Answers for Critical Thinking Questions

  1. The pharynx has three major regions. The showtime region is the nasopharynx, which is connected to the posterior nasal crenel and functions equally an airway. The 2d region is the oropharynx, which is continuous with the nasopharynx and is connected to the oral cavity at the fauces. The laryngopharynx is connected to the oropharynx and the esophagus and trachea. Both the oropharynx and laryngopharynx are passageways for air and nutrient and beverage.

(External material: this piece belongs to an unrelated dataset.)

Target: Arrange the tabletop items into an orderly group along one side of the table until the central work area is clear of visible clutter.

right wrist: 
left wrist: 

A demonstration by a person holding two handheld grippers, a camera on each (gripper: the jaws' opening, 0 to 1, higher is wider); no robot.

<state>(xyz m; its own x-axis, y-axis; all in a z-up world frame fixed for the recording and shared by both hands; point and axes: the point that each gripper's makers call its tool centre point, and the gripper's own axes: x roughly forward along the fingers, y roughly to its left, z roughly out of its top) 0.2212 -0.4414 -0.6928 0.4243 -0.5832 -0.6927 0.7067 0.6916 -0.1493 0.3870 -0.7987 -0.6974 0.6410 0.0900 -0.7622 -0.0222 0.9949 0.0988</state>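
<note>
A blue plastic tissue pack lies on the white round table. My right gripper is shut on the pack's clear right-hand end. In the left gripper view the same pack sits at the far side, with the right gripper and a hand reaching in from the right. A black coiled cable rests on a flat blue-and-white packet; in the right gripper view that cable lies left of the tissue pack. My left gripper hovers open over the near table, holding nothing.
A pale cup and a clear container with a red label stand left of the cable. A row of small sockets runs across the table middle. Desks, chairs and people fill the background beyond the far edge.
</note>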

  2. The epiglottis is a region of the larynx that is important during the swallowing of food or drink. Every bit a person swallows, the pharynx moves upward and the epiglottis closes over the trachea, preventing nutrient or drink from entering the trachea. If a person's epiglottis were injured, this mechanism would be impaired. Equally a consequence, the person may take problems with food or drink inbound the trachea, and possibly, the lungs. Over time, this may cause infections such as pneumonia to fix in.
  3. The conducting zone of the respiratory system includes the organs and structures that are not direct involved in gas exchange, but perform other duties such as providing a passageway for air, trapping and removing debris and pathogens, and warming and humidifying incoming air. Such structures include the nasal cavity, throat, larynx, trachea, and well-nigh of the bronchial tree. The respiratory zone includes all the organs and structures that are directly involved in gas exchange, including the respiratory bronchioles, alveolar ducts, and alveoli.